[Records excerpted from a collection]
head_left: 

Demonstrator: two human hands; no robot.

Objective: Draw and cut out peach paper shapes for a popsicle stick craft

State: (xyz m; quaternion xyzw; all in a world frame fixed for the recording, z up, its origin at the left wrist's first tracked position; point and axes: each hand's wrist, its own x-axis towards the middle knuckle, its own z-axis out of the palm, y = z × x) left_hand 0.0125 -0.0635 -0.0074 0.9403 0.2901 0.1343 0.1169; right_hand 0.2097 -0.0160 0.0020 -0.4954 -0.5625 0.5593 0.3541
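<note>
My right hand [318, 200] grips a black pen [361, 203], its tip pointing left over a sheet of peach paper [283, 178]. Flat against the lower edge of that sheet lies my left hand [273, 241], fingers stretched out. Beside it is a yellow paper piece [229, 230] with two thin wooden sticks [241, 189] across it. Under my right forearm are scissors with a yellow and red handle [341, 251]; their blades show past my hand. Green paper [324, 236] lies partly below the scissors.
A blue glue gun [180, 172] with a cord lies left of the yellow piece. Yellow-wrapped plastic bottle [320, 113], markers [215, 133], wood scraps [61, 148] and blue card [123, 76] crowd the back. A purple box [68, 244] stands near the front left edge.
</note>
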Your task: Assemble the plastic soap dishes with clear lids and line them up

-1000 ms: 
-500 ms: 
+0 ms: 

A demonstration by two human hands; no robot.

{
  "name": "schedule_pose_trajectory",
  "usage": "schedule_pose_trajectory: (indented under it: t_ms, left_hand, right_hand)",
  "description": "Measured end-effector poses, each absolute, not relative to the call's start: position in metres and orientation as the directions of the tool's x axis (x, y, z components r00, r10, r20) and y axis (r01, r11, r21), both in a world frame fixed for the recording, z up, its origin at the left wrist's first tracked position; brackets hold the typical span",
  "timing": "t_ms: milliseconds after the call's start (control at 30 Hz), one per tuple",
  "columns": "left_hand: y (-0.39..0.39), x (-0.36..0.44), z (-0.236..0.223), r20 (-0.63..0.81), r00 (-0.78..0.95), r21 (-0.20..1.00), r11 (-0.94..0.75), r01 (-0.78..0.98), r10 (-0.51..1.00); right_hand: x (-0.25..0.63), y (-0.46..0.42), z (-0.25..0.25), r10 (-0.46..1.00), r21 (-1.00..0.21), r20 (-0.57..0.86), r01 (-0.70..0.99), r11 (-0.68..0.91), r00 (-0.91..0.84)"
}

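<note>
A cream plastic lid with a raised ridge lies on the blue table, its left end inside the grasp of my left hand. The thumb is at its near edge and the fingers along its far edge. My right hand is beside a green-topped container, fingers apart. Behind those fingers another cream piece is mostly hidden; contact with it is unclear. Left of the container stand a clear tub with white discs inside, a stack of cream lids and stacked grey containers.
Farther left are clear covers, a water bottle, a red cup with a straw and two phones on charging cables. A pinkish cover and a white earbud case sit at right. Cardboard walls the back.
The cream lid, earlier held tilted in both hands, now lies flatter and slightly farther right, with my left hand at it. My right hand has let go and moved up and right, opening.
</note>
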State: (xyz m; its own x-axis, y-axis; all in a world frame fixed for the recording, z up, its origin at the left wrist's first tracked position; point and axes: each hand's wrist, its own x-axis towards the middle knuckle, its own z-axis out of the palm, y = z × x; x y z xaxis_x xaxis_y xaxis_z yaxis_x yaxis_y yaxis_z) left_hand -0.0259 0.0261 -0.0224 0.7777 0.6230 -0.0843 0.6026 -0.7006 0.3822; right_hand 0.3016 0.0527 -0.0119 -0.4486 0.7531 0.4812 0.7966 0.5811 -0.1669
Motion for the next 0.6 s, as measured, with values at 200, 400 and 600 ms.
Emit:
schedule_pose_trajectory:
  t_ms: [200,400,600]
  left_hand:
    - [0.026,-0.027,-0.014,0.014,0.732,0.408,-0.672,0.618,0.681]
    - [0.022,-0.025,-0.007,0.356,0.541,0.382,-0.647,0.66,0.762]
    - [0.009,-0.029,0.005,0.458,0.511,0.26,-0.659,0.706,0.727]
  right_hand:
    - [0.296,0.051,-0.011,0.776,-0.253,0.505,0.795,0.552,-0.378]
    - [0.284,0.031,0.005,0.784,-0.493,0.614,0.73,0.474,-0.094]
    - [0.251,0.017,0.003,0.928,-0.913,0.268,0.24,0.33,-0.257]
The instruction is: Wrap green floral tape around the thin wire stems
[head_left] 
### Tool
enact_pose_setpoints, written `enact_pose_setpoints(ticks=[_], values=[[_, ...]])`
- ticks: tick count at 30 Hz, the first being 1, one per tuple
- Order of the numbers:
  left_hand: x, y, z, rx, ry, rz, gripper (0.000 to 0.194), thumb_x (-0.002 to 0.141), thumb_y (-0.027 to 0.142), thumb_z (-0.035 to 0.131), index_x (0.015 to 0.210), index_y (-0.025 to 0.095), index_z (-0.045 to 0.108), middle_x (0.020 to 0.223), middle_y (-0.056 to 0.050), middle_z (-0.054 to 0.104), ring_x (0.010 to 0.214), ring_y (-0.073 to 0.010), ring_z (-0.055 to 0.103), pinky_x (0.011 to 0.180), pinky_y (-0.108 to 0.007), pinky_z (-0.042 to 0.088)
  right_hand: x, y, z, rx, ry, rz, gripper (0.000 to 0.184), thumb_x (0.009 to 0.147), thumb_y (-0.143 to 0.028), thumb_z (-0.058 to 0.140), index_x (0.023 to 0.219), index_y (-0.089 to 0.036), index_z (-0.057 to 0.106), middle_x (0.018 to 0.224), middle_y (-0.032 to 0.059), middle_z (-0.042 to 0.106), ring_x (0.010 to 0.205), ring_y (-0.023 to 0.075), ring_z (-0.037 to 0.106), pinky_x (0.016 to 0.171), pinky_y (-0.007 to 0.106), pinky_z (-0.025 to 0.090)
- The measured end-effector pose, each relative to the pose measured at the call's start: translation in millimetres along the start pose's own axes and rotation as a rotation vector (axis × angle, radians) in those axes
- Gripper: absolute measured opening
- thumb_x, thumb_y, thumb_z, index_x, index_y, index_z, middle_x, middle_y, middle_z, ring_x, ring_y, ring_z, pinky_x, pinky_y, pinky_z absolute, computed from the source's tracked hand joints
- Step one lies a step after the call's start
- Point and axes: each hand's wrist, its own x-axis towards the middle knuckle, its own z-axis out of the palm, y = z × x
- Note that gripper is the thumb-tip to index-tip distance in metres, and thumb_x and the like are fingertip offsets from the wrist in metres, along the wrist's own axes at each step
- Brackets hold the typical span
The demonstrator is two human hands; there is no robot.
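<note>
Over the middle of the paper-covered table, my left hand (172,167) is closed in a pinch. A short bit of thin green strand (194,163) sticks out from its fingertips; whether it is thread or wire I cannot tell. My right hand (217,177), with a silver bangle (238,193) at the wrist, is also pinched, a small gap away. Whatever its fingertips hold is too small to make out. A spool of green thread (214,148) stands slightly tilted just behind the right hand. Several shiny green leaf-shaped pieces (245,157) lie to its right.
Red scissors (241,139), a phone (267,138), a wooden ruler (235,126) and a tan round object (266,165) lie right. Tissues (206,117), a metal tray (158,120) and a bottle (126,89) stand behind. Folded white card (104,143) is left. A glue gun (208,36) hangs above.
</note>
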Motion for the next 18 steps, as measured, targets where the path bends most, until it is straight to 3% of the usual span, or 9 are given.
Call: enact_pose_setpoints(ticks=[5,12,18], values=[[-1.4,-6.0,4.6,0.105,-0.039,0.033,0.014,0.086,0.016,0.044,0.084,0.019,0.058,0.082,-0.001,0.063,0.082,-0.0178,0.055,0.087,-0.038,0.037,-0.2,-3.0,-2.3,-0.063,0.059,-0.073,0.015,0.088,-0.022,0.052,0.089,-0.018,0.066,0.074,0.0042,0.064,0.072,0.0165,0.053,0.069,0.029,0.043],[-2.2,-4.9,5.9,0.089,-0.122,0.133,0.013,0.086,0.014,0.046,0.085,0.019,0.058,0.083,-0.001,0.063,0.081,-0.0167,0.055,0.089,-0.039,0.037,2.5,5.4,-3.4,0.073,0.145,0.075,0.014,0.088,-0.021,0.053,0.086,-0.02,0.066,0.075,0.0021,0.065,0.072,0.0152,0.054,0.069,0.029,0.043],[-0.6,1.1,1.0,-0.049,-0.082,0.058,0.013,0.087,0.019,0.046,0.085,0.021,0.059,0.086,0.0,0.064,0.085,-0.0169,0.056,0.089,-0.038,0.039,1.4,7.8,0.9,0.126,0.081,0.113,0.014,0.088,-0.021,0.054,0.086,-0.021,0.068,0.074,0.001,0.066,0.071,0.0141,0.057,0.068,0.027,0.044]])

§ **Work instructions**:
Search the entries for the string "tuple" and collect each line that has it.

§ **Task answer**:
  "timing": "t_ms: milliseconds after the call's start (control at 30 Hz), one per tuple",
- ticks: tick count at 30 Hz, the first being 1, one per tuple

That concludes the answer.